- Task objective
Output the data below exactly as it is, dropping the pictures from your copy.

- Data shown
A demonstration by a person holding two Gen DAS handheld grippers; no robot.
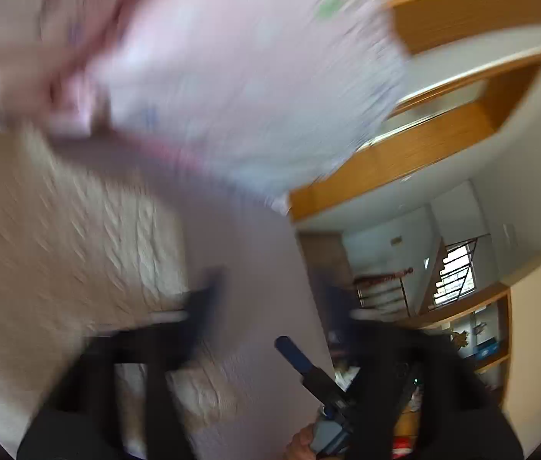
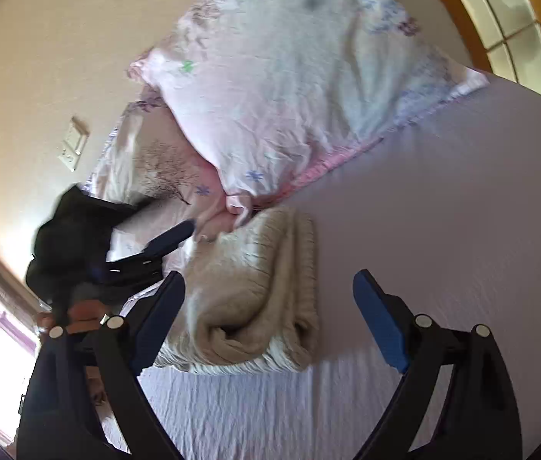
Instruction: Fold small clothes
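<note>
Right claw point(image 2: 270, 318) spread over lengthwise sweater point(image 2: 255, 291)

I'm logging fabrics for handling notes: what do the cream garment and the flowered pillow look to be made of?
Cream garment: probably a chunky wool or acrylic knit, matte and soft; raised cable ribs and thick rolled folds show it. Flowered pillow: likely thin woven cotton or a blend, smooth with a faint sheen; fine creases and a flat printed pattern suggest it. The exact fibre can't be told.

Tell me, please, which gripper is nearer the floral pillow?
Left. The left gripper reaches beside the floral pillow; the right gripper hangs open farther back, over the cream sweater.
</note>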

- Answer box
A demonstration by a person holding two Gen DAS handheld grippers; no robot.
Instruction: Fold small clothes
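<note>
Right claw point(image 2: 270, 318) spread over lengthwise sweater point(image 2: 255, 291)

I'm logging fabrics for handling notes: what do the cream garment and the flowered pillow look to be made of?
Cream garment: probably a chunky wool or acrylic knit, matte and soft; raised cable ribs and thick rolled folds show it. Flowered pillow: likely thin woven cotton or a blend, smooth with a faint sheen; fine creases and a flat printed pattern suggest it. The exact fibre can't be told.

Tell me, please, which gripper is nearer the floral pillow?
Left. The left gripper reaches beside the floral pillow; the right gripper hangs open farther back, over the cream sweater.
</note>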

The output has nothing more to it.